Although applications with short strokes and light loads can sometimes operate without additional support for the screw (essentially a fixed-free arrangement) or without linear guides, most applications will require support for the opposite end of the screw and the use of linear guides to prevent radial loads on the screw.
Non-captive motor-screw integration
Image credit: KSS
In the non-captive method of integration, the ball or lead screw nut is integrated into the motor (or mounted to the face of the motor) and does not travel along the screw. Instead, the screw is prevented from rotating (typically by the attached load), and when the motor and nut turn, the screw travels linearly, back-and-forth “through” the motor-nut combination. In this configuration, the non-captive design provides a better stroke-to-overall length ratio, provided the design allows space for the screw to extend beyond the back of the motor.

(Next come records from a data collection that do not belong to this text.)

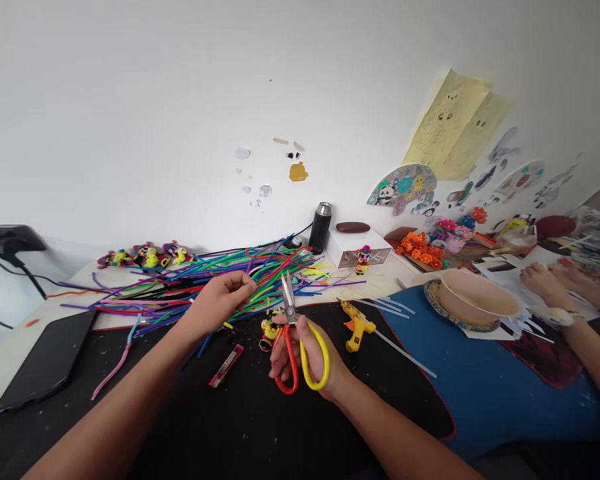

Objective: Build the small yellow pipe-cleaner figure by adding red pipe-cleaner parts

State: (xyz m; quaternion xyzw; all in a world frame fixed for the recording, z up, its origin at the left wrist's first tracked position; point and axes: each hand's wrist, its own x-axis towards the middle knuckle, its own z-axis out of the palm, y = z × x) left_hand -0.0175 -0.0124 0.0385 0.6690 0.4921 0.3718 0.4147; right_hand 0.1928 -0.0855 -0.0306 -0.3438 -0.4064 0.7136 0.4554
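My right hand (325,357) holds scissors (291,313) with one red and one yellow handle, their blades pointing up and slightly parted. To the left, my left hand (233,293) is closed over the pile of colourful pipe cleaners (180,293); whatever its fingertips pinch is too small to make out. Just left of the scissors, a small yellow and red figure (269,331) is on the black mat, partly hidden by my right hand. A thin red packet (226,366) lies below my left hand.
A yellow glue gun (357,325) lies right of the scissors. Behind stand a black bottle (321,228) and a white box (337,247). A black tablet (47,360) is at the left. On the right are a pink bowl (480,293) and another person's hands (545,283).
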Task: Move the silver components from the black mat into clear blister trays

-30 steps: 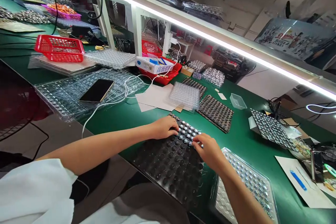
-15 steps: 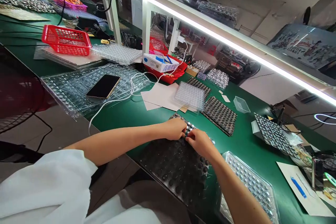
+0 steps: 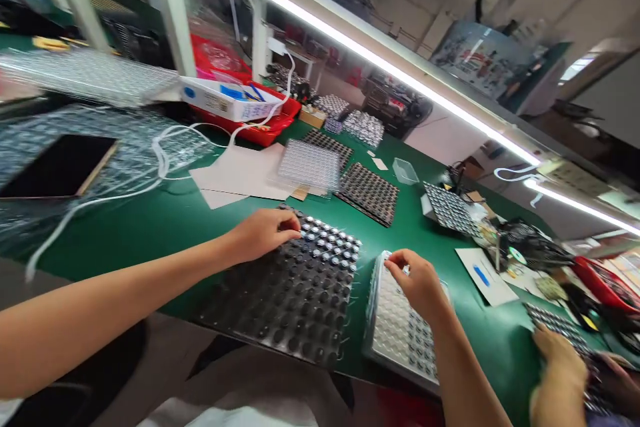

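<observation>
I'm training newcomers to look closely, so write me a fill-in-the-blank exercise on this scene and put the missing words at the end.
The large tray at the wearer's left hand is coloured ____.
In the picture, the clear-edged tray at the wearer's right hand lies to the ____ of the large tray.
The phone reaches the picture's ____ edge.
The pen-like thing on the pale sheet is coloured ____.

Missing words: black; right; left; blue.
</observation>
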`<act>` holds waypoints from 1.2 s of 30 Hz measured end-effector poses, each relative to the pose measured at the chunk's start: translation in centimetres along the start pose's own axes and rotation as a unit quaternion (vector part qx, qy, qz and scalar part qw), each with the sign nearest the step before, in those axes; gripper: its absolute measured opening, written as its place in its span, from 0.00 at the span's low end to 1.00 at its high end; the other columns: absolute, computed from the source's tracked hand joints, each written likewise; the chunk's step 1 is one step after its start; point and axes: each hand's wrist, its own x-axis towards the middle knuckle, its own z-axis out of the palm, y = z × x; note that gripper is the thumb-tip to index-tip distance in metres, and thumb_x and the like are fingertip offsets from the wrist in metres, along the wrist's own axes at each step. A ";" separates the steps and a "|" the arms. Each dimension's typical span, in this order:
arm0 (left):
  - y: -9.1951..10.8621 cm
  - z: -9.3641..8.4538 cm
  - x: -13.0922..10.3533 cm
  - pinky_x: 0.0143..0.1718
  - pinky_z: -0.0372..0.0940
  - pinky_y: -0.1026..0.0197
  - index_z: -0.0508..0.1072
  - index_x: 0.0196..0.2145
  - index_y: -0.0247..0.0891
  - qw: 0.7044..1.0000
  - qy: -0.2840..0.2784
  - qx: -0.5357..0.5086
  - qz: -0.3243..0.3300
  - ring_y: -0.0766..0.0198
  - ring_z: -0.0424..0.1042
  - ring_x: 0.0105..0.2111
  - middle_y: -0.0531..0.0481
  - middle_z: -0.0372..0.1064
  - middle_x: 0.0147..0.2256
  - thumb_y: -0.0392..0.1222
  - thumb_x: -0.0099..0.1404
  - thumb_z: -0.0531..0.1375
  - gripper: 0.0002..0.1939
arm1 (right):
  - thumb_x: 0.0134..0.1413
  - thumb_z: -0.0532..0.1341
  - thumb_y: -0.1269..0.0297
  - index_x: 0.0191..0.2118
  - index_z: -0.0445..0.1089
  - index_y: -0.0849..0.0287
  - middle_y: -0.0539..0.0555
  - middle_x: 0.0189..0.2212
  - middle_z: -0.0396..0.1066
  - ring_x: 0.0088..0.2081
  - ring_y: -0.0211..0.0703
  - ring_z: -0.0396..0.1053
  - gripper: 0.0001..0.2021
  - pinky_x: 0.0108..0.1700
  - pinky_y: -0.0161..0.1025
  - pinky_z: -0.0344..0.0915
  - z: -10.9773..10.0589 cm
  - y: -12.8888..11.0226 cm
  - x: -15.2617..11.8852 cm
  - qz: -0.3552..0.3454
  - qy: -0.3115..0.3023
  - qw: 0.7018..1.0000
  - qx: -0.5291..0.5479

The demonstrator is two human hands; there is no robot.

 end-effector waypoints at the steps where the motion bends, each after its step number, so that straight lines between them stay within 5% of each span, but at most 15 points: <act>1: 0.5 0.0 0.0 0.34 0.57 0.67 0.73 0.31 0.41 1.000 -0.006 -0.009 -0.008 0.65 0.68 0.31 0.55 0.73 0.30 0.49 0.60 0.56 0.11 | 0.55 0.55 0.56 0.32 0.69 0.57 0.52 0.29 0.72 0.31 0.41 0.67 0.11 0.36 0.37 0.59 -1.0 1.9 -1.1 0.034 -0.006 0.999 0.007; 7: 5.8 3.6 1.8 0.31 0.57 0.67 0.74 0.32 0.40 0.994 -0.098 -0.039 0.025 0.66 0.67 0.29 0.54 0.73 0.28 0.48 0.58 0.56 0.11 | 0.56 0.52 0.58 0.32 0.67 0.58 0.52 0.29 0.70 0.33 0.41 0.65 0.11 0.37 0.38 0.60 -1.6 8.8 -5.8 0.085 -0.067 0.994 0.001; 13: 11.3 11.3 5.0 0.28 0.57 0.66 0.75 0.33 0.38 0.977 -0.200 -0.043 0.067 0.65 0.68 0.29 0.52 0.73 0.29 0.43 0.58 0.58 0.09 | 0.55 0.52 0.63 0.31 0.69 0.59 0.54 0.34 0.69 0.39 0.43 0.64 0.10 0.42 0.39 0.57 0.4 8.9 -5.5 0.080 -0.090 0.991 -0.050; 20: 13.9 17.8 6.9 0.28 0.58 0.66 0.76 0.34 0.40 0.967 -0.252 0.012 0.049 0.64 0.70 0.31 0.51 0.74 0.31 0.42 0.58 0.59 0.08 | 0.52 0.58 0.62 0.28 0.71 0.58 0.54 0.33 0.69 0.39 0.44 0.64 0.07 0.39 0.38 0.56 1.4 9.9 -4.8 0.114 -0.060 0.987 -0.093; 28: 16.5 19.9 7.4 0.47 0.60 0.52 0.77 0.32 0.38 0.949 -0.265 0.164 0.055 0.49 0.66 0.47 0.42 0.75 0.38 0.41 0.57 0.59 0.08 | 0.55 0.56 0.58 0.35 0.70 0.56 0.54 0.37 0.70 0.42 0.47 0.64 0.10 0.43 0.42 0.57 0.4 11.0 -6.7 0.114 0.019 0.990 -0.080; 33: 16.5 21.1 7.2 0.48 0.60 0.49 0.75 0.36 0.36 0.950 -0.233 0.194 0.071 0.46 0.65 0.49 0.38 0.71 0.42 0.43 0.54 0.60 0.12 | 0.54 0.55 0.56 0.36 0.70 0.56 0.55 0.38 0.71 0.42 0.50 0.65 0.12 0.44 0.44 0.59 0.5 11.1 -6.8 0.093 0.045 0.992 -0.076; 36: 15.6 20.1 6.8 0.44 0.63 0.53 0.72 0.41 0.36 0.957 -0.228 0.155 0.090 0.48 0.66 0.48 0.38 0.70 0.44 0.48 0.54 0.62 0.18 | 0.53 0.55 0.54 0.36 0.70 0.56 0.55 0.37 0.71 0.41 0.50 0.66 0.13 0.43 0.45 0.60 0.7 10.6 -5.7 0.065 0.062 0.993 -0.072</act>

Alternatively, if the screw is fixed so that it doesn’t travel, the assembly essentially becomes a driven nut design, where the motor’s rotation causes the motor-nut assembly to travel back-and-forth along the stationary screw. Like a conventional driven nut assembly, this configuration allows higher travel speeds, because screw whip is almost entirely eliminated. It also allows multiple motor-nut combinations to be mounted to the same screw shaft and driven independently.
Image credit: PBC Linear
Captive motor-screw integration
Image credit: Ametek
A variation of the above motor-screw combination is the captive design. Like the non-captive design, the nut is integrated directly into the motor, but a spline shaft is attached to the screw, preventing the screw from rotating and creating linear motion when the motor turns.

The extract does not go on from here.